Unlike other games that would collate your collected information to a set of menus or an ingame journal, Get Even has its own version of a mind palace, a place to reflect and go over information gathered. It essentially acts as a glorified level select. With replayability, you can try alternative routes and potentially find more clues to completing the case files. Eventually, the pieces interconnect and everything becomes grounded. This was the intention of the writers, who were brought on later on in development to rework the world already created by The Farm 51.
This is after all still a first person shooter and combat is certainly its weakest aspect. Not terrible, but instead, rather basic. You can equip two weapons alongside your smartphone, but the gunplay experience is rather shallow, this is unfortunate as you're provided with an intuitive piece of kit called the corner gun. This device lets you attach a pistol or machine gun and with a press of a button, you can toggle between aiming to the left or right. Your attached smartphone’s camera is then used to line up your shots.
The levels either follow a linear path or become more open-ended as you progress. Stealth is the best option along with your smartphone’s map. You’ll encounter corruptions within the simulation which can be scanned to reveal vents for shortcuts or objects to block lines of sight, allowing you to navigate through the open levels with little to no casualties. If a hostile approach is required, you’re encouraged to take the subtle route by using your silenced pistol. If spotted, enemies become relentless but not too overpowering. If going guns blazing, you can take down enemies with a well-placed headshot, but in doing so you will be condemned by Red as your actions have consequences.

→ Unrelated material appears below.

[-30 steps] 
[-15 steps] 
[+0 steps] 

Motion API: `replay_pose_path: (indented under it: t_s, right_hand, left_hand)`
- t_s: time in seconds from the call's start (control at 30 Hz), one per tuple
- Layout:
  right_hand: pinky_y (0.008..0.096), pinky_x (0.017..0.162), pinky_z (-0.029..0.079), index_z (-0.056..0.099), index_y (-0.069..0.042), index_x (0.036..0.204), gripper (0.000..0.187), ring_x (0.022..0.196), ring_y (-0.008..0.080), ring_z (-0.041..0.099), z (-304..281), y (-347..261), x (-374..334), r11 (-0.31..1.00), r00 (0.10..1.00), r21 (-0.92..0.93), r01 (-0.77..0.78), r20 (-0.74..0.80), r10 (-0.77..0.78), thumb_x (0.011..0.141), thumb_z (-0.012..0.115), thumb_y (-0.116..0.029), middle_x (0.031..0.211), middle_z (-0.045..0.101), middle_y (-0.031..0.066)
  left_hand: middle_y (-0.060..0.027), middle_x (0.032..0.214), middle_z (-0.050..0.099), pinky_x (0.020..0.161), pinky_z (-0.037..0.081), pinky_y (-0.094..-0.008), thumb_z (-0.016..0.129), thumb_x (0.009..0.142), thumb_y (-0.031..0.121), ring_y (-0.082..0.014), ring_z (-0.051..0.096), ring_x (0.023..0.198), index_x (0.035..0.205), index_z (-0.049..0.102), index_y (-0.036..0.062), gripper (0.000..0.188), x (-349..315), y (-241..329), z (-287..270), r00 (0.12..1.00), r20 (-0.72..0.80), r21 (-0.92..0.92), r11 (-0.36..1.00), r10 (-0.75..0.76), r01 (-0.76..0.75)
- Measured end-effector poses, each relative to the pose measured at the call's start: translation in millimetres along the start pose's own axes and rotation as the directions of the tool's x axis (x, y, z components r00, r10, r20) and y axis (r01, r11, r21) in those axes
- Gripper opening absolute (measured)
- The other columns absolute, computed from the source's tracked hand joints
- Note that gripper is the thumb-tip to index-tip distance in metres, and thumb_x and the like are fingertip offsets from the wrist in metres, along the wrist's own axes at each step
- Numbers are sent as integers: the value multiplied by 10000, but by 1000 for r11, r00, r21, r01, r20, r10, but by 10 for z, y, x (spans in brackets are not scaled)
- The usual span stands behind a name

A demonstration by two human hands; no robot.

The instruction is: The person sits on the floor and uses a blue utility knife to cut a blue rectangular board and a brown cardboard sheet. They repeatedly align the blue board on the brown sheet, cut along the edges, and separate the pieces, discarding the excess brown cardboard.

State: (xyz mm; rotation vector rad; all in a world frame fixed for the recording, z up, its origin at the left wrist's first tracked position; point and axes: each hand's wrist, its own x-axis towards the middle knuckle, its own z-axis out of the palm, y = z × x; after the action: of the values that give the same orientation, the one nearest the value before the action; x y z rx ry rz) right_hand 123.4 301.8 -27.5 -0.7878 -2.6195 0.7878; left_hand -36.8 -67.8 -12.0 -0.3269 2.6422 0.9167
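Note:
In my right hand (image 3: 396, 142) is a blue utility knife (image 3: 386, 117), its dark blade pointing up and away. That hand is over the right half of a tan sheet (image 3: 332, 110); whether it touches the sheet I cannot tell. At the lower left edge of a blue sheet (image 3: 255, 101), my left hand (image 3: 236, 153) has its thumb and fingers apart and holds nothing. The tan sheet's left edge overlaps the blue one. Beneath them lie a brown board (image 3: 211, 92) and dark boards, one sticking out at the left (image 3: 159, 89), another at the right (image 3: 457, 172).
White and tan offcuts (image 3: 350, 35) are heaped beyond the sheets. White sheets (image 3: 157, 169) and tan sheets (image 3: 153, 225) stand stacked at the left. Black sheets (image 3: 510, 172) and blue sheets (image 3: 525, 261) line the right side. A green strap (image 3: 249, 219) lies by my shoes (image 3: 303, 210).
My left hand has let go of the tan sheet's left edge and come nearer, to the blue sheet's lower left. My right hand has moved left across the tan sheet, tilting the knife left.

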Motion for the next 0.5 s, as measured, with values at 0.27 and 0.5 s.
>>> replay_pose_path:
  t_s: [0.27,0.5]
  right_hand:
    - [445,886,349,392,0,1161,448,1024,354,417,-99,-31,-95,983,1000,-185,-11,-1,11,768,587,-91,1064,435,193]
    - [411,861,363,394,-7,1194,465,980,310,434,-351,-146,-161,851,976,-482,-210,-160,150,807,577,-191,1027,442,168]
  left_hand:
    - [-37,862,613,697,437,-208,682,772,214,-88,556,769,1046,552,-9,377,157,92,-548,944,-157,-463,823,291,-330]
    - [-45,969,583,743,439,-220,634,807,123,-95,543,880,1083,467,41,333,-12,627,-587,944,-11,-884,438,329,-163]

So use it as a last resort or if you’re presented with no other choice.
The music and sound design are the most impressive aspects of the game. Real world environmental noises are seamlessly combined with the beautifully orchestrated music. One such example was the sound of police sirens that blended with the music the closer you got to a particular scene. There is also a subtle tone of a ticking clock, which is an invasive reminder of the past events. The voice cast from the main characters to the minor is also of a high standard. Even though facial animations are few and far between. The characters within flashbacks and voiceovers are believable, with wholehearted expressed emotion that keeps you engaged. Overall, it creates a unique audio experience and wearing headphones can’t come recommended enough.

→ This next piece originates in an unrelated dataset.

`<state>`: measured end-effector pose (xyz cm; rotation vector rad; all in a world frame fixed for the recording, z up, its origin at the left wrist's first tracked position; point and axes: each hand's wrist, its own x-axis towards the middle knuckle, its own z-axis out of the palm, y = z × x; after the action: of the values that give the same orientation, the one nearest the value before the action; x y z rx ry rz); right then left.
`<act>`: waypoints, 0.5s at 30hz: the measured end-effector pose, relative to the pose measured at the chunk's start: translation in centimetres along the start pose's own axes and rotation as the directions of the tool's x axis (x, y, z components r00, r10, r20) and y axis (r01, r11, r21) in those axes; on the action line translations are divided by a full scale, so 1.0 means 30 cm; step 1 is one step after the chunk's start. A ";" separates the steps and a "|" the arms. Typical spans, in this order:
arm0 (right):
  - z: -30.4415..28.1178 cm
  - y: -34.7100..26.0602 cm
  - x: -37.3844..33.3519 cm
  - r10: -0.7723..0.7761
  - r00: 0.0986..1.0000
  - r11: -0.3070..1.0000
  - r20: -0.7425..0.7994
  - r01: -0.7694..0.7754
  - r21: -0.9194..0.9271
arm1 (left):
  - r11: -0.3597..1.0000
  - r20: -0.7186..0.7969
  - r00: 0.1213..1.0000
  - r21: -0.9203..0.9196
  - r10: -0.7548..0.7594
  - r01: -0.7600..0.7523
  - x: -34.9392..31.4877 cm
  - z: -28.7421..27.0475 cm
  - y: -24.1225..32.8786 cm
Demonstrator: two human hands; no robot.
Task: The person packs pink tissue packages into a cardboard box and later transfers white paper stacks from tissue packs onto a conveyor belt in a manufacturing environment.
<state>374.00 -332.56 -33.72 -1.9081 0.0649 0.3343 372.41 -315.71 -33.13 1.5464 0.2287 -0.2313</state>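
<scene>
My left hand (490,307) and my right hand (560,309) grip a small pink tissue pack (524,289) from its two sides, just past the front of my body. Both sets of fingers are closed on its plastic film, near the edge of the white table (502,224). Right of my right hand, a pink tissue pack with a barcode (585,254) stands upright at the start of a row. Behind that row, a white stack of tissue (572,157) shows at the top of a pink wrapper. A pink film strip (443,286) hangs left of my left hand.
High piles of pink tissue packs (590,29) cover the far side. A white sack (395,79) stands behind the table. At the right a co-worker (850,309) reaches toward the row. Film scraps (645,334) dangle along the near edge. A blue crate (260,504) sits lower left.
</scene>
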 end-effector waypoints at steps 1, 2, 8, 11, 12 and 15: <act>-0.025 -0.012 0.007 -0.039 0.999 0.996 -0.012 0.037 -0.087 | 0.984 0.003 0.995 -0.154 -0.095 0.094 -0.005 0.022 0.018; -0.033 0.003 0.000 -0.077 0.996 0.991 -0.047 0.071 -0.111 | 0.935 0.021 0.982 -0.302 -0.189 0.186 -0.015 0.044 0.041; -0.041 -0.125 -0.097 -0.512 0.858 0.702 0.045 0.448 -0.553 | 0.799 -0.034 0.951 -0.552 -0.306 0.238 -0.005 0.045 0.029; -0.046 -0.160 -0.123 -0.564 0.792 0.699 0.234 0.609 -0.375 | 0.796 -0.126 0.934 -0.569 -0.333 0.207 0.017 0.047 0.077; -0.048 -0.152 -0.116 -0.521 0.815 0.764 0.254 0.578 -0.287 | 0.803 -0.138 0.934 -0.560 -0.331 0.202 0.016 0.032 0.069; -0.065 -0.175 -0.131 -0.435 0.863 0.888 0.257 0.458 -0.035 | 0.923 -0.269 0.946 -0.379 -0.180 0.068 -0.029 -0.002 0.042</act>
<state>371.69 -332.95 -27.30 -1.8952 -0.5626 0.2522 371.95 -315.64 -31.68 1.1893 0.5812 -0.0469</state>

Get Even is a memorable experience. It’s so heavily doused in the story that revealing too much would spoil the experience as a whole. Deliberately depressing environments, downtrodden, and harsh, further emphasising the anxiety and sense of foreboding. The music and audio design stand as its high point, alongside the visuals and gameplay creating an immersive atmosphere. It truly is The Farm 51’s best title to date, and Bandai Namco was right to give them the extra time needed to complete it.
Get Even (Reviewed on Windows)
This game is great, with minimal or no negatives.
Get Even is a memorable experience and a well-delivered psychological thriller. Music and audio design stand as its high point, alongside the visuals and gameplay creating an immersive atmosphere. It truly is The Farm 51’s best title to date, and Bandai Namco was right to give them the extra time needed to complete it.